Se lhe disserem como o tempo passa rápido demais, por favor, não duvide. Mas também não ouça, apenas. Não é uma citação dita pelos mais velhos por mero capricho. É um conselho, e eu diria ser o mais sábio. Quando proferidas as palavras, soltas estão as frases, os significados… pense nisso como um quebra cabeça pronto para ser montado por suas mãos calejadas, e desfeito pela ventania. Isso lhe dá preguiça, não? É mais fácil acreditar ser uma nova maneira de dizer: “eu inalei oxigênio por mais anos”, do que descobrir as suas demandas. A vida tem prazo de validade. Detalhe: vedado. Lhe dão ela de presente e tu esperas ansiosamente pela morte, mas o que acontece neste meio período? Tudo passa rápido demais, não espere para perceber. As horas são números e ponteiros, cantarolando o seu início e o seu fim.

Mais uma sexta-feira. Onze horas da noite. Uma temperatura amena. As janelas da sala fechadas, o ar-condicionado ligado, a garrafa de vinho em cima da mesa de centro, e Dona Mary sentada no sofá, com a postura ereta e o olhar fixo no líquido vermelho. Balanço a cabeça negativamente. Vou até a cristaleira e pego uma taça para mim.

- Por quê não relaxa, mamãe? - Perguntei, enquanto me servia.

- Eu estou bem. - respondeu-me, brindando.

Me sentei ao seu lado.  Bebiamos o vinho em silêncio. Por um momento, desejei ter um cigarro entre meus dedos para encaixá-lo em meus lábios, soprar a fumaça e ingerir o amargo veneno. Dizem ser um ato poético. Talvez. Ou apenas patético? Não sei, tudo depende do ponto de vista - eu os ouvi dizer, durante a minha nobre existência -.

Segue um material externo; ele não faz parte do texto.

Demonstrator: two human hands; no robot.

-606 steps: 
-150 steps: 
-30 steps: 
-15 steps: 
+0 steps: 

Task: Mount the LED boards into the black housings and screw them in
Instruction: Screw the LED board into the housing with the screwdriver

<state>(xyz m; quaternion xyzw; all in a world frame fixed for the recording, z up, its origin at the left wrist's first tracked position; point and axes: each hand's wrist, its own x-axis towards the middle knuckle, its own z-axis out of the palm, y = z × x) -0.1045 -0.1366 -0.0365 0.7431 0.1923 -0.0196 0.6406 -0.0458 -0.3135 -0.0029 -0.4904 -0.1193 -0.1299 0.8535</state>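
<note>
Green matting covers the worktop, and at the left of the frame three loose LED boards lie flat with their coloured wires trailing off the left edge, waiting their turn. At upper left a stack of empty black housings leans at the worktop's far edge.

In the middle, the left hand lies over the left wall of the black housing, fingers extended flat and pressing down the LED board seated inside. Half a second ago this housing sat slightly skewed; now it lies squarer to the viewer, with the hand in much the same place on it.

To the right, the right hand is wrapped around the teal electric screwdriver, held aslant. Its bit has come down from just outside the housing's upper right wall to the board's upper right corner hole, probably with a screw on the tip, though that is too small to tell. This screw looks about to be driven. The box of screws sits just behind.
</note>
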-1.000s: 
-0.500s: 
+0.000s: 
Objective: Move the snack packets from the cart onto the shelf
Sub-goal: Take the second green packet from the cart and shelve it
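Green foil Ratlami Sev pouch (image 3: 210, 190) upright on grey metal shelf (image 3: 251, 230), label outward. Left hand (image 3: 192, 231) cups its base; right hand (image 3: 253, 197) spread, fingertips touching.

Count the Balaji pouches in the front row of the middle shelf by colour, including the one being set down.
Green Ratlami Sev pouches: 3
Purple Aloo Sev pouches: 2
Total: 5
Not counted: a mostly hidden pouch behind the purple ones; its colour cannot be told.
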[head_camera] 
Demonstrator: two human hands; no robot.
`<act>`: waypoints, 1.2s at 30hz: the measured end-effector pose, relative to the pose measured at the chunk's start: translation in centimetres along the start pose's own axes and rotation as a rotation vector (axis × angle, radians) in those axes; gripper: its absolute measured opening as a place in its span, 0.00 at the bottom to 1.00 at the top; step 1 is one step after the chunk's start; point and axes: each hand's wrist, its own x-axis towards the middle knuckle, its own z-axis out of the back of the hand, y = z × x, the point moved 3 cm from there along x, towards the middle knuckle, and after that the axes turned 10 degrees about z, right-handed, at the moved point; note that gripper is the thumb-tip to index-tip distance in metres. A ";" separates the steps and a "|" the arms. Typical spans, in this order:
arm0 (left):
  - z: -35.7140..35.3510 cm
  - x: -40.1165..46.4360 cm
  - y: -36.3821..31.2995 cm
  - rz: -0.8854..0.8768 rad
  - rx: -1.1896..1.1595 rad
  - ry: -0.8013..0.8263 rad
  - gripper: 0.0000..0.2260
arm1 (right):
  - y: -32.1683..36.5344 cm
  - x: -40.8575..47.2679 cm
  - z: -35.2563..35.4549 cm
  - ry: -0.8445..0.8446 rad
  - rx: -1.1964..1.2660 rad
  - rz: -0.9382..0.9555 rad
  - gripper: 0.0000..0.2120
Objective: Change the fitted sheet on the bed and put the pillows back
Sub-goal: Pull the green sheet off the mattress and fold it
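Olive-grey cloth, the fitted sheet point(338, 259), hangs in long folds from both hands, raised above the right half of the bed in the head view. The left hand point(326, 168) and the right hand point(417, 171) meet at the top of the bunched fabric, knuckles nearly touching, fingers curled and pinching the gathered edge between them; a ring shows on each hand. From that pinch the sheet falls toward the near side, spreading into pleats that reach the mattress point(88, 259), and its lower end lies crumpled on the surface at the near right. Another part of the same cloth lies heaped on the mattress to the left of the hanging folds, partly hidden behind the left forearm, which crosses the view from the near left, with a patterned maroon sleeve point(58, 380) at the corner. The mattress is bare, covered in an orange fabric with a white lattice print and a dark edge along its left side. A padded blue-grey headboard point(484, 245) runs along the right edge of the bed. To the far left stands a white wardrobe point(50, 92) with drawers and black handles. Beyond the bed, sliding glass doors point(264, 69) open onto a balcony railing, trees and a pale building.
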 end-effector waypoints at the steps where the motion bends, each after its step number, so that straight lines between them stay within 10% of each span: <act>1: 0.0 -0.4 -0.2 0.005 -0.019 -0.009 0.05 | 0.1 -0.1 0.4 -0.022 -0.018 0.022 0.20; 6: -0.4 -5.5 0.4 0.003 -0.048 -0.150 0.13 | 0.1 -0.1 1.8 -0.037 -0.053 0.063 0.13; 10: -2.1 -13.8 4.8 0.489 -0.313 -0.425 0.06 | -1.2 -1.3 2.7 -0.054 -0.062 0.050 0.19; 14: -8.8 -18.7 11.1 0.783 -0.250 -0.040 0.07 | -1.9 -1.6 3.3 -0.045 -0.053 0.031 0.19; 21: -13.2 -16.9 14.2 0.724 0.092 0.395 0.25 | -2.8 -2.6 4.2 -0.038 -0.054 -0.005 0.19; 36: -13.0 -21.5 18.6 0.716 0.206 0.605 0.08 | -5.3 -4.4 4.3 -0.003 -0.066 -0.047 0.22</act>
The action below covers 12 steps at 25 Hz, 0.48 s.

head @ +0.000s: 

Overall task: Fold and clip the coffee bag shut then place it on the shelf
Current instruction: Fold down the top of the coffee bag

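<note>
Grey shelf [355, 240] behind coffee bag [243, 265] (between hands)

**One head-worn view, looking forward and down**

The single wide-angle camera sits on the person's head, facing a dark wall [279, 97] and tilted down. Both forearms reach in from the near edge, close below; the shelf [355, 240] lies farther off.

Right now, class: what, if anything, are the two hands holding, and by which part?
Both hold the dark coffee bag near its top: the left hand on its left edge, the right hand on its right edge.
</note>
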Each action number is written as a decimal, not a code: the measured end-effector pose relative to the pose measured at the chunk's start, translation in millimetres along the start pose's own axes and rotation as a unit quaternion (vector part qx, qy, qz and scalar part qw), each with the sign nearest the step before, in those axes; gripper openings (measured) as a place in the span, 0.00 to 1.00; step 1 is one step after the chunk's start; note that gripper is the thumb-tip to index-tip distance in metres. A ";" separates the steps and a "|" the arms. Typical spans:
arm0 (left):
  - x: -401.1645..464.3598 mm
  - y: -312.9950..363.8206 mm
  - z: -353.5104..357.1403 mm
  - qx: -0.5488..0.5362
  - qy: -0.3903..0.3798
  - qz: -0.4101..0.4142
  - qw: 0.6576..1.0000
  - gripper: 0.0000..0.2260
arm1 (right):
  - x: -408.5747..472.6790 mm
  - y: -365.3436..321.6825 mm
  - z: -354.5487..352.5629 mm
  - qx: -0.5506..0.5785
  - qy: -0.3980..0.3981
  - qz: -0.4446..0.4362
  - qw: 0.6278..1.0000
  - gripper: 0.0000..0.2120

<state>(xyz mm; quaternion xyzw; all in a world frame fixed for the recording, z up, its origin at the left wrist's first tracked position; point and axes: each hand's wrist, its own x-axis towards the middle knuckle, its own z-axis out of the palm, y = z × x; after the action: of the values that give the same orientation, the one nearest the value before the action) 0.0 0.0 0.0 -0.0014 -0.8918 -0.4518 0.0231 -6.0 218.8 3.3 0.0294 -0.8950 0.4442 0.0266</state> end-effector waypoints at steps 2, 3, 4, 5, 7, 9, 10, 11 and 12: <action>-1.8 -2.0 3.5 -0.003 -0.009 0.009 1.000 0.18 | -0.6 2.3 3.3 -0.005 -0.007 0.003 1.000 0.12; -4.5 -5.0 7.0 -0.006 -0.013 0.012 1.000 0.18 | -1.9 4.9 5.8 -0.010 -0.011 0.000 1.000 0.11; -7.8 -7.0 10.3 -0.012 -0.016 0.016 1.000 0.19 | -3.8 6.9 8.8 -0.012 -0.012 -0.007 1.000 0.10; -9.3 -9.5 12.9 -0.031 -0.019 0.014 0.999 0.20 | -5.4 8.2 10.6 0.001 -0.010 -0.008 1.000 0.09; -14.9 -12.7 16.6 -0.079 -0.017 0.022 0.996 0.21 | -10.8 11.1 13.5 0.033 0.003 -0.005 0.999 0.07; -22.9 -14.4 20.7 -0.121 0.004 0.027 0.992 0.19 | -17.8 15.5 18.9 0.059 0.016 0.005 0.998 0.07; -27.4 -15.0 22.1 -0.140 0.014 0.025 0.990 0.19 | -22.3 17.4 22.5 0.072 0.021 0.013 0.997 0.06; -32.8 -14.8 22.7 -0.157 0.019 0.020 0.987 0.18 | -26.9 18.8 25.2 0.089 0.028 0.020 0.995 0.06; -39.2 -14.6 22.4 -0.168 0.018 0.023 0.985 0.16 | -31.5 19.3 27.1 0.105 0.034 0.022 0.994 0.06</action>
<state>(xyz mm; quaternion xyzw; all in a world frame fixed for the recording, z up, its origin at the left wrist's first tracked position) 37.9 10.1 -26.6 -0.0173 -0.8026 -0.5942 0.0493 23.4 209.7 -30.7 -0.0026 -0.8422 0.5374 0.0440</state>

- Você o amava? - perguntei.

Dou um trago em meu cigarro imaginário, sinto o aroma do vinho e me permito degustar a doce bebida.

- Eu o amarei para todo o sempre! - respondeu-me, olhando diretamente em meus olhos.

Silêncio. Aquela não era uma mentira. Pelo contrário, era a única verdade que sua boca proferia e não era preciso que os meus ouvidos acreditassem. Mas também não era meu direito duvidar, só porque os meus olhos opacos nunca puderam se atentar nos seus gestos e provas. Se os dele se agarraram em tal fato, quem sou eu para contestar?

      - É engraçado, não acha? - ela disse.

- O que? - eu perguntei.

- Nunca precisamos de um padre para nos abençoar e nos ditar as regras. - ela bebeu todo o líquido de sua taça e serviu-se com mais. - O ser humano é tolo!